Kaki
C’est la couleur affectée aux militaires. Quand je pense à eux et à mon enfance, c’est un temps très court mais très intense que j’ai vécu lorsque j’avais onze ou douze ans. Je pense que c’était pour le vingtième anniversaire de la fin de la deuxième guerre mondiale. Un largage de milliers de parachutistes a eu lieu au sud de la ferme juste au-dessus d’un pacage des brebis. Les militaires parachutés étaient partout. Quelques-uns étaient même blessés : les rochers et les murs du causse sont plutôt durs et quelque peu acérés. Nous avions dû conserver le troupeau à l’abri.

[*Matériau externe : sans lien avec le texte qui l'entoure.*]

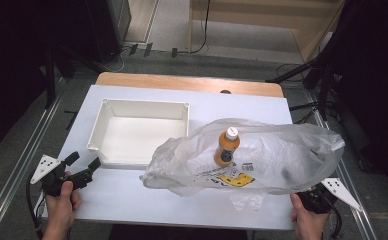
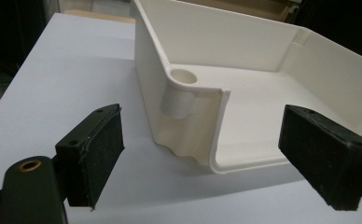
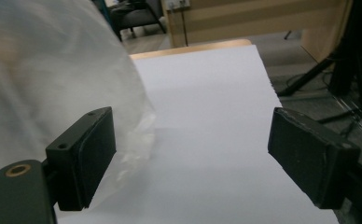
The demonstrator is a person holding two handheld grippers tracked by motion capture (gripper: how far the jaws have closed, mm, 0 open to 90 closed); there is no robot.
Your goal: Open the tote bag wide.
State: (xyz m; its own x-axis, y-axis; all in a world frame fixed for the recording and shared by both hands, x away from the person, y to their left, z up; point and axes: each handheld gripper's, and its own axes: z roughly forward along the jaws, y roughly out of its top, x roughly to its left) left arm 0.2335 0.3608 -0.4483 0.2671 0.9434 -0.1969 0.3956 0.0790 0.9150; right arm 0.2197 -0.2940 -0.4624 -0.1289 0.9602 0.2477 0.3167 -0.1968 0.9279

Je ne comprenais pas trop ce qui se passait et ce n’est que bien plus tard que j’ai compris que mon père était sans doute angoissé par les réminiscences que lui apportait cette commémoration.
Képi
Le képi, ce couvre-chef militaire, a toujours été symbole durant mon enfance de gendarmes. Pourtant, nous ne les voyions guère : il ne sont jamais venus à la maison. Ils ne passaient même pas devant la ferme (ou je n’étais pas là !). On ne les voyait qu’en allant à la foire ou lorsque l’alambic tournait à plein régime près du pont (pour l’eau) à Carennac. Je sais maintenant qu’ils jouaient (je peux utiliser cette expression parce que personne n’était dupe) aux gendarmes et aux trafiquants. En fait, ces derniers, c’étaient ceux qui apportaient leurs fruits pour la distillation et faire quelques litres de "goutte" (soit de l’eau de vie de marc soit de l’eau de vie de prunes). Les représentants de l’ordre surveillaient pour que les quotas soient respectés et les clients du bouilleur de cru tentaient de dépasser leur quantité maximale. De temps en temps, quelqu’un se faisait prendre mais, avec le recul des années, je crois que ça faisait partie du jeu ! L’alambic s’installe toujours mais il n’y a plus ce jeu du chat et de la souris et le bouilleur de cru travaille avec une administration tatillonne et paperassière.